Wkręt-Met AZS Częstochowa w minionym sezonie, ku zaskoczeniu wszystkich sympatyków siatkówki w Polsce był czarnym koniem rozgrywek - zespół prowadzony przez młodego i charyzmatycznego Radosława Panasa zdobył Puchar Polski i wicemistrzostwo kraju. Drużyna spod Jasnej Góry będzie nas w przyszłym sezonie reprezentować w rozgrywkach Ligi Mistrzów, wciąż jednak nie wiadomo, kto ją poprowadzi.
- Być może za kilka dni uda nam się podpisać umowę - poinformował w rozmowie z nami Panas. - Na razie cały czas trwają negocjacje, ale zakończenie sprawy może nastąpić już naprawdę szybko. Jest jeszcze kilka elementów, które musimy dogadać - dodał trener.

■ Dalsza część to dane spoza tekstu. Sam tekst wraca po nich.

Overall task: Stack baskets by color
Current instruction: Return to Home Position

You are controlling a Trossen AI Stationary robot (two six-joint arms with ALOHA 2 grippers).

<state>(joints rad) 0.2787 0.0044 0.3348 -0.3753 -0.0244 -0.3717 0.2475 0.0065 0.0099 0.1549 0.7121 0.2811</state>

Z AZSu Częstochowa odszedł praktycznie cały trzon drużyny, która w minionym sezonie osiągała sukcesy. Klub prowadzi obecnie ofensywę transferową, a w jego szeregi dołączają nowi zawodnicy. - Mam bardzo mały wpływ na to, z kim są prowadzone negocjacje i kto będzie występował w klubie. O transferach decydują głównie działacze i dyrektor sportowy (Ryszard Bosek - przyp. red.) - oznajmił Radosław Panas, który obecnie przebywa w Spale na zgrupowaniu kadry B reprezentacji Polski.